[Dataset records]

================================

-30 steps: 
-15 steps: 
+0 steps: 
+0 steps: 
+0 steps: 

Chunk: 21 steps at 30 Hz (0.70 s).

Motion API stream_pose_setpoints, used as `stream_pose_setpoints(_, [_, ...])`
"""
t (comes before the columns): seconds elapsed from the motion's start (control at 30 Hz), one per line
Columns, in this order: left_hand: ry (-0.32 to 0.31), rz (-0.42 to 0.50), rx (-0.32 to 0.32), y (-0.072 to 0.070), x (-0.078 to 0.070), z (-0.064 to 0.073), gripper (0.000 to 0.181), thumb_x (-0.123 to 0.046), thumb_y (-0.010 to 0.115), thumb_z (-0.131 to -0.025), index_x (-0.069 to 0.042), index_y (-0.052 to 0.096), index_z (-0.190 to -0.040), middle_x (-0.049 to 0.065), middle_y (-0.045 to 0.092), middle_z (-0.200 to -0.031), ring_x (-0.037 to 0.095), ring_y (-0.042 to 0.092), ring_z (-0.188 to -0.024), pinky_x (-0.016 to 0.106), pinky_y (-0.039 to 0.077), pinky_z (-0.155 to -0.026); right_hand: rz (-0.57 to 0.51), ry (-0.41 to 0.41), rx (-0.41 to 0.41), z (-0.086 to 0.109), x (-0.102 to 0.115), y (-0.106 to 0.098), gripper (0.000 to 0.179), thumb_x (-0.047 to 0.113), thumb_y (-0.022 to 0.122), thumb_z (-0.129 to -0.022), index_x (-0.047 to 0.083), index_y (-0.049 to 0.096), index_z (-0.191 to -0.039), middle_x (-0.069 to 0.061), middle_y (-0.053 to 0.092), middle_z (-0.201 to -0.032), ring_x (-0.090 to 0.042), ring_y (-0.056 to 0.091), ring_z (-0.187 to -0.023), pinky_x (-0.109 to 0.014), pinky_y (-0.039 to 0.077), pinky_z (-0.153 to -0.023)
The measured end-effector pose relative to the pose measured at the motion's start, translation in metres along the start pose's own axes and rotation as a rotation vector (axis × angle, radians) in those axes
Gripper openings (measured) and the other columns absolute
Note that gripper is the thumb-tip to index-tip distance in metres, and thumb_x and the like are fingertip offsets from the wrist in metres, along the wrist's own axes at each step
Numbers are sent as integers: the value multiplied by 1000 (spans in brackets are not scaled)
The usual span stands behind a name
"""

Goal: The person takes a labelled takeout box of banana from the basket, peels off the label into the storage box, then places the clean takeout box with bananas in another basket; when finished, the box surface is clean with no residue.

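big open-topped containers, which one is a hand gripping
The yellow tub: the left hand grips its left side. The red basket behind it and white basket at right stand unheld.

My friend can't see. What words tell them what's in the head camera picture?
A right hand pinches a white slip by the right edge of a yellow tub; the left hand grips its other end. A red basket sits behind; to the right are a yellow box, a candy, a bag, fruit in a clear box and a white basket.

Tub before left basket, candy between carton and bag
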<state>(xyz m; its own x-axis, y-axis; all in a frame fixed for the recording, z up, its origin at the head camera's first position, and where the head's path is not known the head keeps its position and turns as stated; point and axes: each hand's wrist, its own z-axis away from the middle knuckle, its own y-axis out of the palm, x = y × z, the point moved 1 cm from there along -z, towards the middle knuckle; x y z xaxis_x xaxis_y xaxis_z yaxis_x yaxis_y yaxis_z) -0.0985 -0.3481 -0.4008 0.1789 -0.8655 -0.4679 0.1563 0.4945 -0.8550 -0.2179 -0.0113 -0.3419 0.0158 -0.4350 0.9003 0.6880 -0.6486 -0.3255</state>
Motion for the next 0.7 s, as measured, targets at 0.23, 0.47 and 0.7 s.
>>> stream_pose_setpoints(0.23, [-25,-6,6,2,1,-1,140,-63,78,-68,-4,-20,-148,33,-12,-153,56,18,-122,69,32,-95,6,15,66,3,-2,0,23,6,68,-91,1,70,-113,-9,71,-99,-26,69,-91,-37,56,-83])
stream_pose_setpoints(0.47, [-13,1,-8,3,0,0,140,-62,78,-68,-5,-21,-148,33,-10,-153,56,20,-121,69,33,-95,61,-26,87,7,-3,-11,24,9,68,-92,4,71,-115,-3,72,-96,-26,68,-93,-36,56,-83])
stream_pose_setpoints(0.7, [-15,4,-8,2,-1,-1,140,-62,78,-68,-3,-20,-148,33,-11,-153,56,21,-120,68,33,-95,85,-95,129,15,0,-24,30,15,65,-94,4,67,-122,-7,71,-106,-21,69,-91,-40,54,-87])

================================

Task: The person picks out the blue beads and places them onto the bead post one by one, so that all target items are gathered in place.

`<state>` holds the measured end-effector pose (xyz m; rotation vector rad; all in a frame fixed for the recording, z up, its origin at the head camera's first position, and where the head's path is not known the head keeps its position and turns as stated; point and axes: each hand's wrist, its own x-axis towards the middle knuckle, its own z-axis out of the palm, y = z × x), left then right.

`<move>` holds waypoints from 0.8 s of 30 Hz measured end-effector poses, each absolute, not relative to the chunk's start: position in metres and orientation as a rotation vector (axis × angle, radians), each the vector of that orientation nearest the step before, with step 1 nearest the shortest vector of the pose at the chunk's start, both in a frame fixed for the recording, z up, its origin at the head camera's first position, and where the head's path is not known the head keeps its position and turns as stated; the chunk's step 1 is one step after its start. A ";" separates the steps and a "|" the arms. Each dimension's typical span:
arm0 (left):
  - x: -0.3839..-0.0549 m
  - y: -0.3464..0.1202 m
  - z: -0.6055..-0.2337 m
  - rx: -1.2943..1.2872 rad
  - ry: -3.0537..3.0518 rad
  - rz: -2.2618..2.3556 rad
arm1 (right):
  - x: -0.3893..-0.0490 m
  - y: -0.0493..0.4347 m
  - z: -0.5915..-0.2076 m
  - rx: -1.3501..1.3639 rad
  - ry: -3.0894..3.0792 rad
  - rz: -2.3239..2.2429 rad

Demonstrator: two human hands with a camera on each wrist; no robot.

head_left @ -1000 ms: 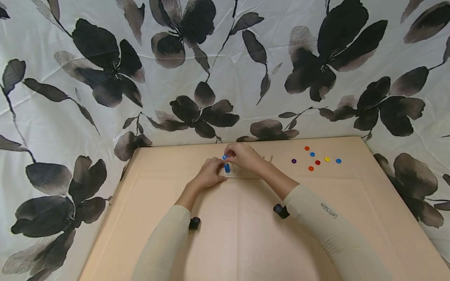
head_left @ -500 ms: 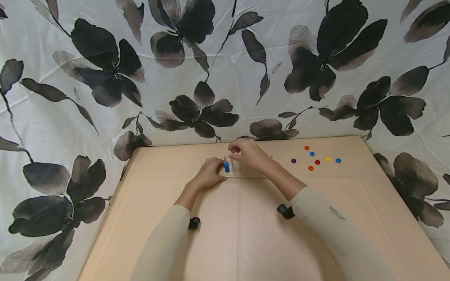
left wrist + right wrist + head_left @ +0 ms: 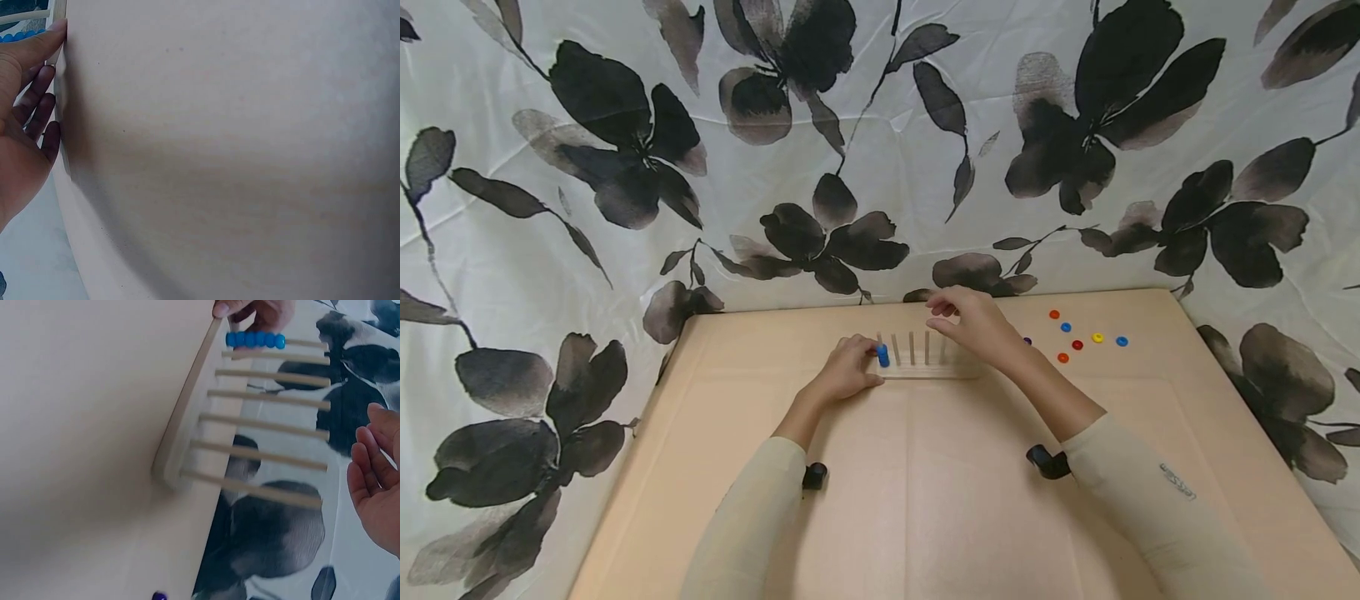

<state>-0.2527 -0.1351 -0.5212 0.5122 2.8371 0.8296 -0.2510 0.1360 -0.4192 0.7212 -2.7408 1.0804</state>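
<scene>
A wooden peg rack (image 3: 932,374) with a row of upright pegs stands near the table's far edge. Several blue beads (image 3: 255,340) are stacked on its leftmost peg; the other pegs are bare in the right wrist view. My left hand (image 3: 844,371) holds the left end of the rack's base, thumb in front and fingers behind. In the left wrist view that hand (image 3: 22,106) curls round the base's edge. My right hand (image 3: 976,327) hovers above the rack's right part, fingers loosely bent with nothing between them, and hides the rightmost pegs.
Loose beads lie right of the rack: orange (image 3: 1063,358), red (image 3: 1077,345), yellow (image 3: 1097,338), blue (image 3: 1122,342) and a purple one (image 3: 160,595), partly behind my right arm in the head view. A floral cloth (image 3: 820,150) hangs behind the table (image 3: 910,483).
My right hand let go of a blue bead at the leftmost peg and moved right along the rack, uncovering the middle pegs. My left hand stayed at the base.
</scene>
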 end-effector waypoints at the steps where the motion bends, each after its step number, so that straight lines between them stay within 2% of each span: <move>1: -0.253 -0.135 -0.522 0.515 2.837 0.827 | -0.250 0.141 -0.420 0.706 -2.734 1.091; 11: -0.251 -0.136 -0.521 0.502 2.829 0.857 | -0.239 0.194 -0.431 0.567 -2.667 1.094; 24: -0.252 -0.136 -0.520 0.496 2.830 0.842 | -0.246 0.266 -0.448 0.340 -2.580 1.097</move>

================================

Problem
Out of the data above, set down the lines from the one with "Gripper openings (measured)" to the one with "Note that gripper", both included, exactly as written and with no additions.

Response to this exercise
Gripper openings (measured) and the other columns absolute
Note that gripper is the thumb-tip to index-tip distance in metres, and thumb_x and the like are fingertip offsets from the wrist in metres, along the wrist's own axes at each step

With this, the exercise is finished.